Next, an outline of the control unit of the image forming apparatus will be described with reference to FIG. In addition, the figure is a block explanatory drawing of the control part.
The control unit 500 includes a CPU 501 that controls the entire apparatus, various programs including a program according to the present invention that causes the CPU 501 to execute control (processing) related to carriage movement, paper conveyance, and droplet ejection according to the present invention. ROM 502 for storing fixed data, RAM 503 for temporarily storing image data, rewritable nonvolatile memory 504 for holding data even while the apparatus is powered off, and various signal processing for image data And an ASIC 505 for processing input / output signals for controlling the entire apparatus, image processing for rearranging, and the like.

  Further, a print control unit 508 including a data transfer unit for driving and controlling each head 4 and a drive signal generating unit, a head driver (driver IC) 509 for driving each head 4 provided on the carriage 3 side, A main scanning motor 5 that moves and scans the carriage 3, a motor driving unit 510 that drives a sub-scanning motor 16 that moves the conveyor belt 12 circulates, an AC bias supply unit 512 that supplies an AC bias to the charging roller 15, and the like. ing.

  The I / O unit 513 acquires information from the encoder sensor 24 of the main scanning encoder 27, the encoder sensor 26 of the sub scanning encoder 28, and various sensor groups 515 mounted on the apparatus, and is necessary for controlling the printer. This information is extracted and used to control the print control unit 508, the motor drive unit 510, and the AC bias supply unit 511. The sensor group 515 includes an optical sensor for detecting the position of the paper, a thermistor for monitoring the temperature and humidity in the machine, a sensor for monitoring the voltage of the charging belt, an interlock switch for detecting opening and closing of the cover, and the like. The I / O unit 513 can process various sensor information.
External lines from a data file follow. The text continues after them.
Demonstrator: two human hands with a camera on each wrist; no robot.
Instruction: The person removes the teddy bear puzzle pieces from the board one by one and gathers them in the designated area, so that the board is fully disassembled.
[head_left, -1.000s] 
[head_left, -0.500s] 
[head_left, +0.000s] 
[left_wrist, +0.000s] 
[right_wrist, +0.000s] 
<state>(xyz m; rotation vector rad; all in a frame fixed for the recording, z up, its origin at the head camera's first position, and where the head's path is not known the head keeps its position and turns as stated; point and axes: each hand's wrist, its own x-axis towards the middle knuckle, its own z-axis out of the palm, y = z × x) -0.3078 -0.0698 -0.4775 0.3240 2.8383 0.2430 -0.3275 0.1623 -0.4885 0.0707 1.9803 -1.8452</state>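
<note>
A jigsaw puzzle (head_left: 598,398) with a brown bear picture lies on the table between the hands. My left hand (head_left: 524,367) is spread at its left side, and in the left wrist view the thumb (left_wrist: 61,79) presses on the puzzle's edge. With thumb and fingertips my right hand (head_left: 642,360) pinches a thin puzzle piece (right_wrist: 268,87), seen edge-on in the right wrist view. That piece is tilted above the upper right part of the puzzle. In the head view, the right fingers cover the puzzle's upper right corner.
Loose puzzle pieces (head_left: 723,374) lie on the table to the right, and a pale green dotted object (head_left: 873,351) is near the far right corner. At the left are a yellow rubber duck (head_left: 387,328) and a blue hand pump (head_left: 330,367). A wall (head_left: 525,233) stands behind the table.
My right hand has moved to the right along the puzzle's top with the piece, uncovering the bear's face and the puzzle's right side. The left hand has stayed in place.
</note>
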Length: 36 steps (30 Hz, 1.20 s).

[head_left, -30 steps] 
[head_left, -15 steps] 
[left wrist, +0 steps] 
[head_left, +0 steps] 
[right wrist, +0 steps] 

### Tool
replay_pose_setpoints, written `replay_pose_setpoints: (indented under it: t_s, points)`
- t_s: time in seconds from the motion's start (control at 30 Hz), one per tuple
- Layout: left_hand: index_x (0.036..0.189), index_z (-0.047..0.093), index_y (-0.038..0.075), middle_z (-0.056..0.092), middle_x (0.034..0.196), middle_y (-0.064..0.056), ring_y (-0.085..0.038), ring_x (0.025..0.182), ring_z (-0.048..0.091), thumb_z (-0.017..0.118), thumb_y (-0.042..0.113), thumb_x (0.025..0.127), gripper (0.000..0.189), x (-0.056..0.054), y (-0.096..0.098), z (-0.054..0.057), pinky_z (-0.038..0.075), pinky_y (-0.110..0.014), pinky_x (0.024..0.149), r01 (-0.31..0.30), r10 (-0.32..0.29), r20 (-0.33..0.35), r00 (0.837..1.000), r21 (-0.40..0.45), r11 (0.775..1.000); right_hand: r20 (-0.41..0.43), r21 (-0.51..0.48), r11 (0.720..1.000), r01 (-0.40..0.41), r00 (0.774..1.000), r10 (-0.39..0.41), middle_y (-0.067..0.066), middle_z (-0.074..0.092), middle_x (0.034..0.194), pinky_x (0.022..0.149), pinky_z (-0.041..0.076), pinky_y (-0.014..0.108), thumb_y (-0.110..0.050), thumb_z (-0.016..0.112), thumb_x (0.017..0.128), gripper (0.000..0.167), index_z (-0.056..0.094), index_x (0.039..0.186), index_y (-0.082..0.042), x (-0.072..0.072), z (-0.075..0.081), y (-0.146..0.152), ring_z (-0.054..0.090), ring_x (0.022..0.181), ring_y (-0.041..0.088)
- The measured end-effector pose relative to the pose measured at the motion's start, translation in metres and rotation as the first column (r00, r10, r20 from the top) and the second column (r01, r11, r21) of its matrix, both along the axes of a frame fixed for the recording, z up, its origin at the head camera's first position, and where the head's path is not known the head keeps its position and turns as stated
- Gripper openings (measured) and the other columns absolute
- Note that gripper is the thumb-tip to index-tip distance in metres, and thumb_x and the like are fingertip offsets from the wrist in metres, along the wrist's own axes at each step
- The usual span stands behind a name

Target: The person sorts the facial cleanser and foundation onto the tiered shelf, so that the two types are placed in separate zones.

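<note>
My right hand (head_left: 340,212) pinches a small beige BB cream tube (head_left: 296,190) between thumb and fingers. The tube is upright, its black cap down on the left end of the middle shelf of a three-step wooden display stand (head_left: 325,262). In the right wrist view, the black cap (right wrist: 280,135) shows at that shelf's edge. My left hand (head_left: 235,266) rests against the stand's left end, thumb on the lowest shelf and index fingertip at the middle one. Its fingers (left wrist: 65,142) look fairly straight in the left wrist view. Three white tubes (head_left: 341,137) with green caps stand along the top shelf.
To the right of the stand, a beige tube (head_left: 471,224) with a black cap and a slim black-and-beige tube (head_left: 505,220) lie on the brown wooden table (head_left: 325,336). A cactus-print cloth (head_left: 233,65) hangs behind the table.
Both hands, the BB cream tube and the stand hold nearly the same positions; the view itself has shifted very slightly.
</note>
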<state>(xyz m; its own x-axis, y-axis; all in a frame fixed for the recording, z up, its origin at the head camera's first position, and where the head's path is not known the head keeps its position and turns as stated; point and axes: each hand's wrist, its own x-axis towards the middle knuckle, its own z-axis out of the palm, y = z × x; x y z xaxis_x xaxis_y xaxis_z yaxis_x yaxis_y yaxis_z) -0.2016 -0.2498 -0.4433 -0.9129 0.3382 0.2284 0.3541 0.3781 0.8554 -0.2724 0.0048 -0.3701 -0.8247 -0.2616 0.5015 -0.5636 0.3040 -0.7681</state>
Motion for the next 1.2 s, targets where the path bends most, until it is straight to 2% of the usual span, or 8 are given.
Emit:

  Here, the CPU 501 detects a speed detection value and a position detection value obtained by sampling a detection pulse from the encoder sensor 24 constituting the main scanning encoder 27, and a speed target value and a position obtained from a previously stored speed / position profile. Based on the target value, a drive output value (control value) for the main scanning motor 5 is calculated and the main scanning motor 5 is driven via the motor driving unit 210. Similarly, a speed detection value and a position detection value obtained by sampling a detection pulse from the encoder sensor 25 constituting the sub-scanning encoder 28, and a speed target value and a position target value obtained from a previously stored speed / position profile, Based on this, a drive output value (control value) for the sub-scanning motor 16 is calculated, and the sub-scanning motor 16 is driven via the motor driving unit 211.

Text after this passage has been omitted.